Goal of the exercise:
Copy exactly the lines of the records below, and only those lines, beginning with the line that contains "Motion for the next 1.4" and ending with the line that contains "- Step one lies".

(Data excerpts)
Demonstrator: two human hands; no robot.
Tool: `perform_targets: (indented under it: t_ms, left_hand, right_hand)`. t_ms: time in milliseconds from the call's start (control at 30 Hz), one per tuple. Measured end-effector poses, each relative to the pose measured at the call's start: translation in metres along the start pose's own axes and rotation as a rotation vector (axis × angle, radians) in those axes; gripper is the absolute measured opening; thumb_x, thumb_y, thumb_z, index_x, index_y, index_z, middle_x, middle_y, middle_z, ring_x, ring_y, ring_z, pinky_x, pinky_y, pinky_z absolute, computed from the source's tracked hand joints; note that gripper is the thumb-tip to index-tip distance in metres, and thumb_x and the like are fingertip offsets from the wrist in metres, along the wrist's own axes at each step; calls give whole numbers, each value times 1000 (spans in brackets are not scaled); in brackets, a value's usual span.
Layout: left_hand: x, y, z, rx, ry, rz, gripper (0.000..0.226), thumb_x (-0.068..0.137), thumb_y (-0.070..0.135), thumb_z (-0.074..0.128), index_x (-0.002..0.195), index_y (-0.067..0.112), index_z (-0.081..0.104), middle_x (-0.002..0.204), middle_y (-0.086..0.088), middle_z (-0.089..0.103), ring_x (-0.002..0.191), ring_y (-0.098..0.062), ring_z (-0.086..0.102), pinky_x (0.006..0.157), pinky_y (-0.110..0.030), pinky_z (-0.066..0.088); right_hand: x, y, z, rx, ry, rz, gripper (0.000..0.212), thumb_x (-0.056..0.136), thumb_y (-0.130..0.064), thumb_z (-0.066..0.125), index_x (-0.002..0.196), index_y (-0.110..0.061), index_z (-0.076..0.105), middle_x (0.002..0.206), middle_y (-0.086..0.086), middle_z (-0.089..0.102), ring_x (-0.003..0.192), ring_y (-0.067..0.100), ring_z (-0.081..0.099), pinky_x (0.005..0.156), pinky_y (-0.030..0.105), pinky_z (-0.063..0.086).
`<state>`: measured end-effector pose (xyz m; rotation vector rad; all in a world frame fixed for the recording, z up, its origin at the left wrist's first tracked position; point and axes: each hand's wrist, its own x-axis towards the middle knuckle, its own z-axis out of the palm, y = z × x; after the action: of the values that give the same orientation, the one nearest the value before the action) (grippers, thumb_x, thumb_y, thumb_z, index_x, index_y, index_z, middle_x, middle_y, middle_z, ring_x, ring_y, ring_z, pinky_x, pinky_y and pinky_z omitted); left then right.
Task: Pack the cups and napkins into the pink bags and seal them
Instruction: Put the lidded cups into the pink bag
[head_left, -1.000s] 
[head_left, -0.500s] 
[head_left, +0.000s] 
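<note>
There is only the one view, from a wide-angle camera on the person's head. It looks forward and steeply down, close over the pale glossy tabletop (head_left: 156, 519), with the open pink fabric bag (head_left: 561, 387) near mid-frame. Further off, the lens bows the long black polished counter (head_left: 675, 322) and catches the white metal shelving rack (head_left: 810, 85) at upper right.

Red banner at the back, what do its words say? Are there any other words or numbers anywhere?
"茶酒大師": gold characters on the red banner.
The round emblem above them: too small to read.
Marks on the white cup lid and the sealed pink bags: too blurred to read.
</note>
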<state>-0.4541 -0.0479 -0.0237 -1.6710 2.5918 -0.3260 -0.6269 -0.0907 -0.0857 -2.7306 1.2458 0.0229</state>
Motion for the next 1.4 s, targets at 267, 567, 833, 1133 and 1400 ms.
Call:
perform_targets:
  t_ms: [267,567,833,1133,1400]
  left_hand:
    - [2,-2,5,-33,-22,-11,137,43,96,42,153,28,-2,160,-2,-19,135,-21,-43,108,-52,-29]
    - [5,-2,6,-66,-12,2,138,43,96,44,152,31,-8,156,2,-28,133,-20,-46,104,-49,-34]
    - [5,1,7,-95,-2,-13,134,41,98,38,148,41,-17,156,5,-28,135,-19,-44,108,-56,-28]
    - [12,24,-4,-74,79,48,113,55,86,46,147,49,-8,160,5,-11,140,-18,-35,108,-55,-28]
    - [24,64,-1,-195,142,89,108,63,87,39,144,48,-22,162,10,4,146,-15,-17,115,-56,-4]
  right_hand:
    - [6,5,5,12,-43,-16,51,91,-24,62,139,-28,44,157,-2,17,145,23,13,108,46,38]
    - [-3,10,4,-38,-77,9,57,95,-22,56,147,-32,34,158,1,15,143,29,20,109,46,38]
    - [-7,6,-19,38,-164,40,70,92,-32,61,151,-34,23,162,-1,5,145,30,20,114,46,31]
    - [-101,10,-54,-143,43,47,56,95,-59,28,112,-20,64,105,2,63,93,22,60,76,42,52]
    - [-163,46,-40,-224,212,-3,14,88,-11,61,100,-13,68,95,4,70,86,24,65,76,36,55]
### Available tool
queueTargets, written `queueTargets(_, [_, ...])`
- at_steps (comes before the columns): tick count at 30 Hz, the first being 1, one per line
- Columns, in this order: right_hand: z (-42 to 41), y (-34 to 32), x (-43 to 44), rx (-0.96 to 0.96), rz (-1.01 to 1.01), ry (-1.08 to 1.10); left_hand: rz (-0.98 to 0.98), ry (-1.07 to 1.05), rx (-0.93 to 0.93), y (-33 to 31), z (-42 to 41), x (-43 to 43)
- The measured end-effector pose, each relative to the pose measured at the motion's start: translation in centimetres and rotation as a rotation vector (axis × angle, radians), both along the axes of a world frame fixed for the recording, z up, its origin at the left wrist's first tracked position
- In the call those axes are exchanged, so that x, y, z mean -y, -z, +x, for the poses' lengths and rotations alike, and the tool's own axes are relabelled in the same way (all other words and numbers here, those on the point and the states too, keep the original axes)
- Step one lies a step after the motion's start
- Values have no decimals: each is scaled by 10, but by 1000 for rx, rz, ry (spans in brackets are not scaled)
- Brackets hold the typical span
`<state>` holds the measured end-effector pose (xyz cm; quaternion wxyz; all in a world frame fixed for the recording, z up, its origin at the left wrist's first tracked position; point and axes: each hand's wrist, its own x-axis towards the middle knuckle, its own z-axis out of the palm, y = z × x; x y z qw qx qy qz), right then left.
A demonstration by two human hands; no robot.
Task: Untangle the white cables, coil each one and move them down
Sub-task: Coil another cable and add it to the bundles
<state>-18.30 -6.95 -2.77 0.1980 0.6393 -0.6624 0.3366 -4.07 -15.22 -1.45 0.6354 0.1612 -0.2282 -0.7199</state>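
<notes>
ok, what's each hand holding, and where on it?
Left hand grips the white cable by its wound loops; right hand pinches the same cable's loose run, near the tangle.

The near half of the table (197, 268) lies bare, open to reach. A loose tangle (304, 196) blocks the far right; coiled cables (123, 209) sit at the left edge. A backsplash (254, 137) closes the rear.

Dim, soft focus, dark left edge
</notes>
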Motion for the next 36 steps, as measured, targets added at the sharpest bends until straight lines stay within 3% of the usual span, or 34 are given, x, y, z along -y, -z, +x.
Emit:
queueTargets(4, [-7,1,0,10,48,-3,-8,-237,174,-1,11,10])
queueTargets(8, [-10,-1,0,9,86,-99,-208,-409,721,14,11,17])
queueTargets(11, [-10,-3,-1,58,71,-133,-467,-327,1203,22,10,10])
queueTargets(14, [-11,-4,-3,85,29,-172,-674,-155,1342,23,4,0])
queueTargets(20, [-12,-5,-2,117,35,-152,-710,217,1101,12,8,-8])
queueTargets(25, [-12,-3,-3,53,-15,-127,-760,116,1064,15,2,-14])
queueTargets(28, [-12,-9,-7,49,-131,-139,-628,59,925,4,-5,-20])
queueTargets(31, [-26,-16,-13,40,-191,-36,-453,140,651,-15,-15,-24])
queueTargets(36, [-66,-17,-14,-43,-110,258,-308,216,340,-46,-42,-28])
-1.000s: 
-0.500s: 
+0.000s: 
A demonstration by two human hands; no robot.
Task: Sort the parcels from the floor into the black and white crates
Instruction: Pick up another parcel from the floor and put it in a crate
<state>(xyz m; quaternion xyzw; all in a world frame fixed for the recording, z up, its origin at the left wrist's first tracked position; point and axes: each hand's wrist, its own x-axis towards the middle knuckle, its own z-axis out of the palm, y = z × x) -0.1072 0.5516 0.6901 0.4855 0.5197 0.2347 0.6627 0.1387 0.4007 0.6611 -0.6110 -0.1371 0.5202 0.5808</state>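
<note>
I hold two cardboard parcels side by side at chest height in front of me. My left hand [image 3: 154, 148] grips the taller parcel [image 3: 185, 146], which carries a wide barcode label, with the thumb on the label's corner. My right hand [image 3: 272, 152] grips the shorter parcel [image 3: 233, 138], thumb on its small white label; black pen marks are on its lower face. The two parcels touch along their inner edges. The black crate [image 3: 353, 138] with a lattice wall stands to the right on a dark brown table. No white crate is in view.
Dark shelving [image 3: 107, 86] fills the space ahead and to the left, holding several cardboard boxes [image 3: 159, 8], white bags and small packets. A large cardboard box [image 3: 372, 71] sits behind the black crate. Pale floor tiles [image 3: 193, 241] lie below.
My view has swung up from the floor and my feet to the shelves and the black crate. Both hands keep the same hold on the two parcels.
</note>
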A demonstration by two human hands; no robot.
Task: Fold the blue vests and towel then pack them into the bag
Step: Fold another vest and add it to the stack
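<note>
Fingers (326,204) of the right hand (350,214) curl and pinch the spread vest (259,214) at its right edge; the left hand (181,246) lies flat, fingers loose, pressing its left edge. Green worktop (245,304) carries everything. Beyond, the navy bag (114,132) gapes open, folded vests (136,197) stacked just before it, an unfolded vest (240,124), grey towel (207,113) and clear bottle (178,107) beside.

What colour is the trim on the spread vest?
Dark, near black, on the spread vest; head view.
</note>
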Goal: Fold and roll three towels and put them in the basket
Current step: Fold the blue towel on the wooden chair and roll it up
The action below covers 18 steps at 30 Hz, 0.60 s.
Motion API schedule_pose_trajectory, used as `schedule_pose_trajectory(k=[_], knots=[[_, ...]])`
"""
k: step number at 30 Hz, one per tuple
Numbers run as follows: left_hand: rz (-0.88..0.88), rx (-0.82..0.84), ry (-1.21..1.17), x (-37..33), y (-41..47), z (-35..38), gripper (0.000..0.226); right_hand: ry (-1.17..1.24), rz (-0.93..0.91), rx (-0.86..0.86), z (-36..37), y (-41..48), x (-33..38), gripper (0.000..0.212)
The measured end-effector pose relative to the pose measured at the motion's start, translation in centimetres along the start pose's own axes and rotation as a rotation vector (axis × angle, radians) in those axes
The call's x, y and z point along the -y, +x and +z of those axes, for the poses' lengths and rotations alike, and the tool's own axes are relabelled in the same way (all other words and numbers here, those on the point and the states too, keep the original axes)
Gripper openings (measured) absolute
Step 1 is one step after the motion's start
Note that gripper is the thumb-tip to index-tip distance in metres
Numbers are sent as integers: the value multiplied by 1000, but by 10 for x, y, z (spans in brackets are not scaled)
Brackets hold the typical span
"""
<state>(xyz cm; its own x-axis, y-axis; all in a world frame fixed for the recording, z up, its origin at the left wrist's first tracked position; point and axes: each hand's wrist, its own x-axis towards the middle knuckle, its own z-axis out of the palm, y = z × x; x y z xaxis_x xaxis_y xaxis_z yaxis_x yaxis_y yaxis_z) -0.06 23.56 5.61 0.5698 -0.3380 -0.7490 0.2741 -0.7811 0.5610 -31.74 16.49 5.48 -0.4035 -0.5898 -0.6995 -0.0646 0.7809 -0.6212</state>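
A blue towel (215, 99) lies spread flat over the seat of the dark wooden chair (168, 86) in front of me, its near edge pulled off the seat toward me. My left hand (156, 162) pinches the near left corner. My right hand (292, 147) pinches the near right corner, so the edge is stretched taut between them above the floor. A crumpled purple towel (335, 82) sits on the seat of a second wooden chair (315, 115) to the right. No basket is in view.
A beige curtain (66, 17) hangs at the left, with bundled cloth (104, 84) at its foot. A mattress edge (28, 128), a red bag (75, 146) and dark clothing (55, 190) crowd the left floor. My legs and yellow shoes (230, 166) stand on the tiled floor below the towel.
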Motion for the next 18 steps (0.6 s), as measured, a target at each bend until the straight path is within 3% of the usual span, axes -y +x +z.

Reply:
Motion for the next 1.4 s, targets at 267, 567, 833, 1133 and 1400 ms.
Call:
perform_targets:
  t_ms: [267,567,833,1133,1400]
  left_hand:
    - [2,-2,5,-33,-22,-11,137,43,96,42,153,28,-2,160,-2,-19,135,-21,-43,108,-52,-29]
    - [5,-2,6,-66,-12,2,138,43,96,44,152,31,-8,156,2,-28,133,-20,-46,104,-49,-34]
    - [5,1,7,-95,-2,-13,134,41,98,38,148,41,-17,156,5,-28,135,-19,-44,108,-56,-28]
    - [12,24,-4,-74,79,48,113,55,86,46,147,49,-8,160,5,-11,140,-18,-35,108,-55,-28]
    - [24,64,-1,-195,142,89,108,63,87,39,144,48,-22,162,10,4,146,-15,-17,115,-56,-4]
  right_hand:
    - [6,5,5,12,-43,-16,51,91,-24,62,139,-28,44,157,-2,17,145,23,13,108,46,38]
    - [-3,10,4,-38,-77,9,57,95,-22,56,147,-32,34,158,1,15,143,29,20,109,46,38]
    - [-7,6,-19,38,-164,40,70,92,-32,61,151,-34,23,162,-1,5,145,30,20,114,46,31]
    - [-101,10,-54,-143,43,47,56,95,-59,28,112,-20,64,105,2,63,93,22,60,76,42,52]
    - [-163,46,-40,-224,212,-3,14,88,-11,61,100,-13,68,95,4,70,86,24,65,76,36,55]
### Available tool
queueTargets, written `queueTargets(_, [_, ...])`
- at_steps (comes before the columns): tick count at 30 Hz, the first being 1, one per line
- Columns, in this order: right_hand: z (-42 to 41), y (-34 to 32), x (-43 to 44), rx (-0.96 to 0.96), rz (-1.01 to 1.01), ry (-1.08 to 1.10); left_hand: rz (-0.98 to 0.98), ry (-1.07 to 1.05), rx (-0.93 to 0.93), y (-33 to 31), z (-42 to 41), x (-43 to 43)
- The measured end-effector pose, each relative to the pose measured at the motion's start: translation in centimetres and rotation as a rotation vector (axis × angle, radians), both along the axes of a world frame fixed for the recording, z up, its origin at the left wrist's first tracked position
- In the call those axes are exchanged, so that x, y, z mean -y, -z, +x, for the poses' lengths and rotations alike, and the tool's own axes are relabelled in the same way (all other words and numbers here, those on the point and the states too, keep the original axes)
- Step one lies a step after the motion's start

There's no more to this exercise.